_Task prompt_
Transcribe nothing except the lines below that run from the one with "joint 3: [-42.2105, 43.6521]" to the one with "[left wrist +", ends included, and do not copy any picture.
START Data section
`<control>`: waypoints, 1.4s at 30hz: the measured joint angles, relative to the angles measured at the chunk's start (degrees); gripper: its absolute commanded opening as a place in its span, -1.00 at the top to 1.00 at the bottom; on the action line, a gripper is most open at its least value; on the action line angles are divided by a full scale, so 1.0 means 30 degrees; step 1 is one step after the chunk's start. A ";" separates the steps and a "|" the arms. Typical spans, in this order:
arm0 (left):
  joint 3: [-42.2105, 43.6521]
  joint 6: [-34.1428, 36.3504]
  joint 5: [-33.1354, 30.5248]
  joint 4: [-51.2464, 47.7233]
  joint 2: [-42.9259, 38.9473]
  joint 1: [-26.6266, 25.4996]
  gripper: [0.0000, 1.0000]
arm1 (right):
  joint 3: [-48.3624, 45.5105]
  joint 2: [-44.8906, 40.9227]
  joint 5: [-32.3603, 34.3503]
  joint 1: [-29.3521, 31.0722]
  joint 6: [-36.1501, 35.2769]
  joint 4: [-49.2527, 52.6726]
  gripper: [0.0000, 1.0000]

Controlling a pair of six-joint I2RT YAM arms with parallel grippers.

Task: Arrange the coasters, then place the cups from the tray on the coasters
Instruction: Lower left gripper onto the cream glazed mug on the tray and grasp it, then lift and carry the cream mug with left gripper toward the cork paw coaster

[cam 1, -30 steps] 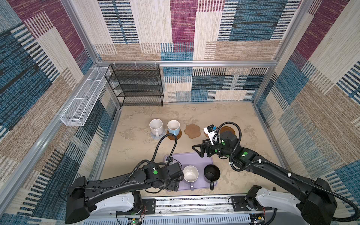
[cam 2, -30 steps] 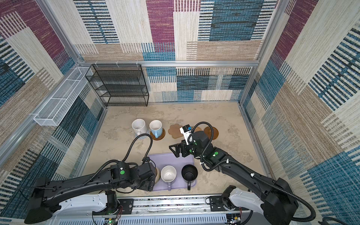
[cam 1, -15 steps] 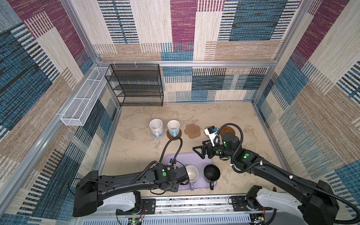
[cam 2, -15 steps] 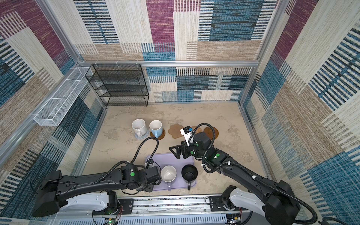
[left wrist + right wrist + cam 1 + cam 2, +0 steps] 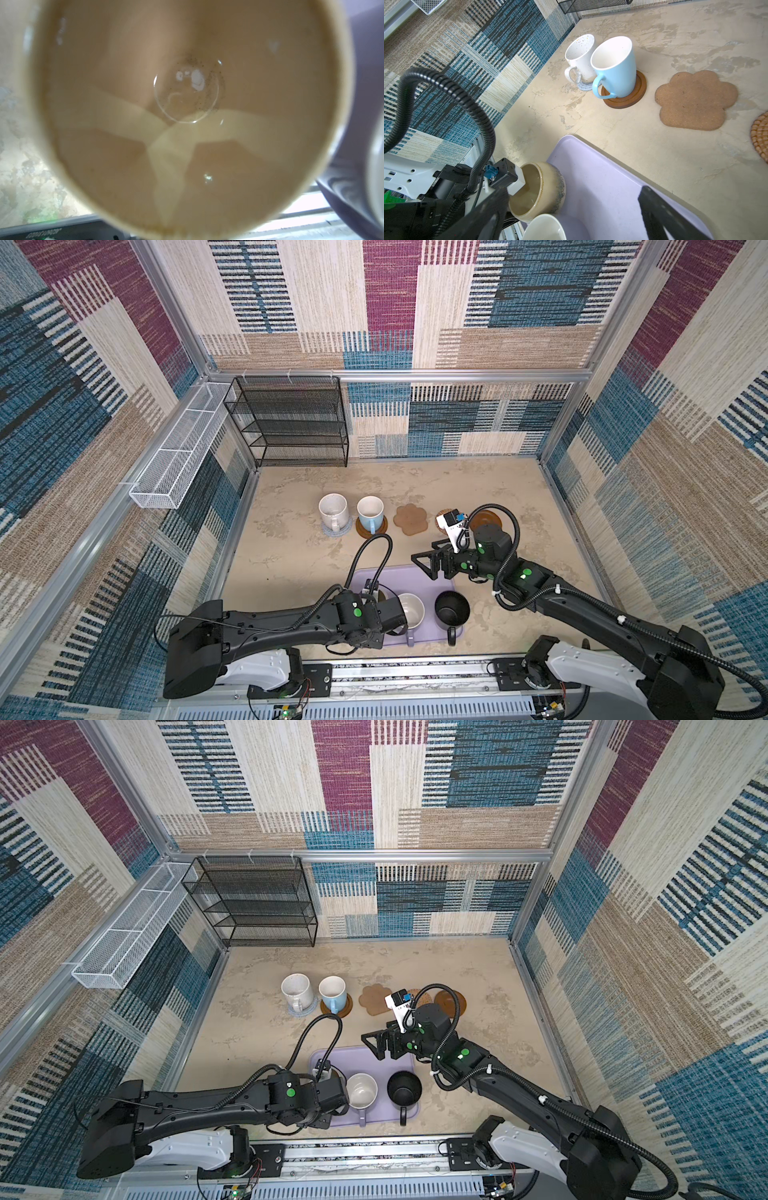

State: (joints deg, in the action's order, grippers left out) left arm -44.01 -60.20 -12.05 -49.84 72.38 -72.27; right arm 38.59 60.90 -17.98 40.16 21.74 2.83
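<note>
The left gripper point(image 5: 386, 610) has its jaws together on the rim of the rounded beige mug point(image 5: 548, 187). This mug is at the left end of the lavender tray point(image 5: 602, 176), just beside the lavender mug point(image 5: 410, 611). The right gripper point(image 5: 426, 566) hovers with jaws spread wide over the tray's far edge.

In both top views the left arm's wrist hides nearly all of the beige mug point(image 5: 548, 187) and the fingertips of the left gripper point(image 5: 390, 612), closed on its rim. In the right wrist view a dark finger point(image 5: 488, 214) of the right gripper point(image 5: 574, 191) blocks that contact. The left wrist view is a blur of the mug's inside, its rim cut off, with the lavender mug point(image 5: 374, 166) a smear. The frame edge cuts the rattan coaster point(image 5: 761, 137). The speckled mug point(image 5: 333, 510) covers most of the grey-blue coaster point(image 5: 338, 531).
</note>
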 measured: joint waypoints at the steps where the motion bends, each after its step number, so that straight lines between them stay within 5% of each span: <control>1: 0.0000 0.0000 -0.0058 0.0000 0.0000 0.0000 0.93 | -0.0051 -0.0022 -0.0007 0.0000 0.0058 -0.0029 -0.99; 26: -0.1005 0.0022 -0.1311 -0.1800 -0.1603 0.0459 1.00 | -0.1042 -0.0342 -0.0189 -0.0168 0.0109 -0.1107 -1.00; 42: -0.8429 0.3665 -0.3177 -0.3293 0.1399 0.3147 1.00 | -0.1144 0.0160 -0.3708 -0.3891 0.0342 -0.4124 -0.99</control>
State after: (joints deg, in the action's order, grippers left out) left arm -69.30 -49.21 -21.58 -59.72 76.58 -62.83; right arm 35.16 61.39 -29.10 28.49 22.76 -9.54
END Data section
_Expected output_
  joint 3: [-42.2105, 43.6521]
  joint 6: [-34.1428, 36.3504]
  joint 5: [-33.1354, 30.5248]
  joint 4: [-51.2464, 47.7233]
  joint 2: [-42.9259, 38.9473]
  joint 1: [-26.6266, 25.4996]
  gripper: [0.0000, 1.0000]
arm1 (right):
  joint 3: [-48.3624, 45.5105]
  joint 2: [-44.8906, 40.9227]
  joint 5: [-32.3603, 34.3503]
  joint 1: [-29.3521, 31.0722]
  joint 6: [-36.1501, 35.2769]
  joint 4: [-49.2527, 52.6726]
  gripper: [0.0000, 1.0000]

Controlling a pair of six-joint I2RT YAM arms with parallel grippers.

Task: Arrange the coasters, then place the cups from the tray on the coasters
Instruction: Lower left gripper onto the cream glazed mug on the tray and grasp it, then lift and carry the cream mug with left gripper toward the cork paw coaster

[cam 1, -30 steps] 
[cam 2, -30 steps] 
[cam 1, -15 steps] 
[cam 2, -15 steps] 
[left wrist + right wrist + cam 1 + cam 2, +0 steps] 

The exercise has been completed.